Remunerações de trabalho prestado em 2013 não podem ser sujeitas aos cortes salariais reforçados que entraram em vigor no início deste ano, esclarece a Direcção-Geral da Administração e do Emprego Público.

 

O Estado está a fazer cortes nos salários que não respeitam a lei, avança a edição online do “Jornal de Negócios”. Em causa está a aplicação retroactiva dos cortes salariais que entraram em vigor a 1 de Janeiro a, por exemplo, horas extraordinárias prestadas no ano passado, mas pagas apenas em 2014.

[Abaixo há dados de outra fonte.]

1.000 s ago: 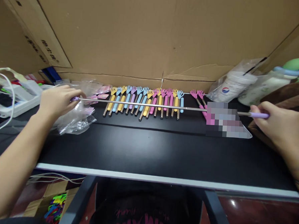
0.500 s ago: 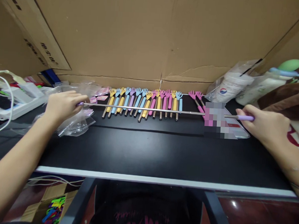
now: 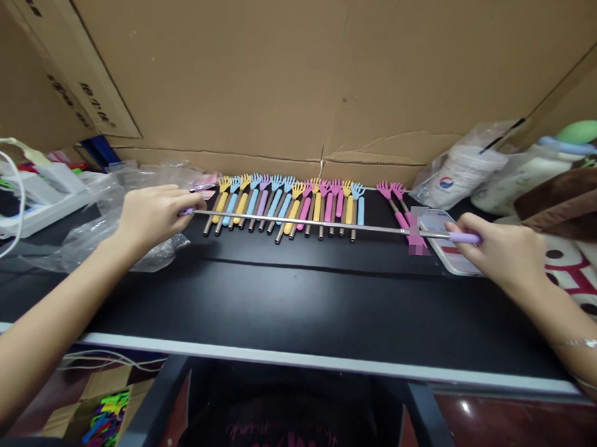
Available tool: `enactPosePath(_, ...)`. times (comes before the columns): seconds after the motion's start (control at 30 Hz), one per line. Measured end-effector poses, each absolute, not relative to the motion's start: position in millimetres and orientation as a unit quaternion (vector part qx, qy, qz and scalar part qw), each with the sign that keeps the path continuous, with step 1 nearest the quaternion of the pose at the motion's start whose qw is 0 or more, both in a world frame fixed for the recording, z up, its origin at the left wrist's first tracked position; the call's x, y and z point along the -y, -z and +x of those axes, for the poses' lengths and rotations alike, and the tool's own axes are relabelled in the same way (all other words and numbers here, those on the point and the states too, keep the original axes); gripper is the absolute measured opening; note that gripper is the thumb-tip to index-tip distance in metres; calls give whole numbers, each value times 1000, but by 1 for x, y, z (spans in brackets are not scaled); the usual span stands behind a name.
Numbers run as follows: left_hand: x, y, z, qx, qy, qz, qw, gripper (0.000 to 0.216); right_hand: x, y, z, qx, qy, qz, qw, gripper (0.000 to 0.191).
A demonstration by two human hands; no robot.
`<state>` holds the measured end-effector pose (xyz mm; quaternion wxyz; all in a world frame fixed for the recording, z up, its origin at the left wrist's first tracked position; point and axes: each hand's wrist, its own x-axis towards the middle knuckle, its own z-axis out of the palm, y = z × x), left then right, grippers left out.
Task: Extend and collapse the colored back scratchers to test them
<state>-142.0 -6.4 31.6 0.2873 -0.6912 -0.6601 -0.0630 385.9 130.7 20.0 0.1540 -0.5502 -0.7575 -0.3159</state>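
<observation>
A long telescopic metal rod (image 3: 303, 222) with purple ends stretches level above the black table (image 3: 294, 303). My left hand (image 3: 151, 216) is closed round its left end. My right hand (image 3: 497, 250) is closed round the purple handle at its right end. Behind the rod lies a row of several short back scratchers (image 3: 284, 206) in yellow, blue, purple and pink, with small hand-shaped heads. Two pink ones (image 3: 397, 202) lie apart to the right of that row.
Clear plastic bags (image 3: 103, 220) lie by my left hand. A phone (image 3: 447, 248) rests under my right hand. A cardboard wall (image 3: 306, 77) stands behind. A white power strip (image 3: 24, 199) with cables is far left; bagged cups (image 3: 461, 169) and a plush item (image 3: 573, 218) are far right.
Both hands have moved inward toward each other, and the rod between them has become shorter.
</observation>
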Motion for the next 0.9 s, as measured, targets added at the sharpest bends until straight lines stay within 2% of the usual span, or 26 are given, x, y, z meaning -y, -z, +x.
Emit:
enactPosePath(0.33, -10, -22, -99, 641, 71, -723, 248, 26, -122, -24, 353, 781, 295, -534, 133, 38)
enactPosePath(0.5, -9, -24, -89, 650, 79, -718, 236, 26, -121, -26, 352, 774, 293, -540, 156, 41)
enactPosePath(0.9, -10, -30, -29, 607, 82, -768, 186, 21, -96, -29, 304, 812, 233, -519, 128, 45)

As remunerações relativas a trabalho prestado em 2013 não podem ser sujeitas aos cortes salariais reforçados que entraram em vigor no início deste ano, devendo ser consideradas separadamente, esclarece a Direcção-Geral da Administração e do Emprego Público.

O Sindicato dos Enfermeiros foi uma das instituições a denunciar esta situação. Como estes profissionais de saúde recebem as horas extraordinárias dois meses depois de prestarem o trabalho, sentiram o corte na remuneração de Janeiro.

“Aos meus colegas foram pagos agora em Janeiro os turnos relativos ao mês de Novembro. E estes turnos não fazem parte do bolo para aplicação das novas taxas. Mas estão a aplicar os cortes a estes turnos como se fosse trabalho feito em Janeiro”, disse ao “Jornal de Negócios” Guadalupe Simões, dirigente do Sindicato dos Enfermeiros.

Como os cortes deste ano são mais elevados, os funcionários nesta situação saem prejudicados.

Entre 2011 e 2013, os cortes foram aplicados aos funcionários públicos com salários brutos acima de 1.500 euros. A taxa começava nos 3,5% e que ia progressivamente aumentando até  aos 10% para remunerações a partir de 4.165 euros.
 
O Governo agravou os cortes em 2014, que começam nos 2,5% para salários brutos de 675 euros, até aos 12% para remunerações iguais ou superiores a 2.000 euros.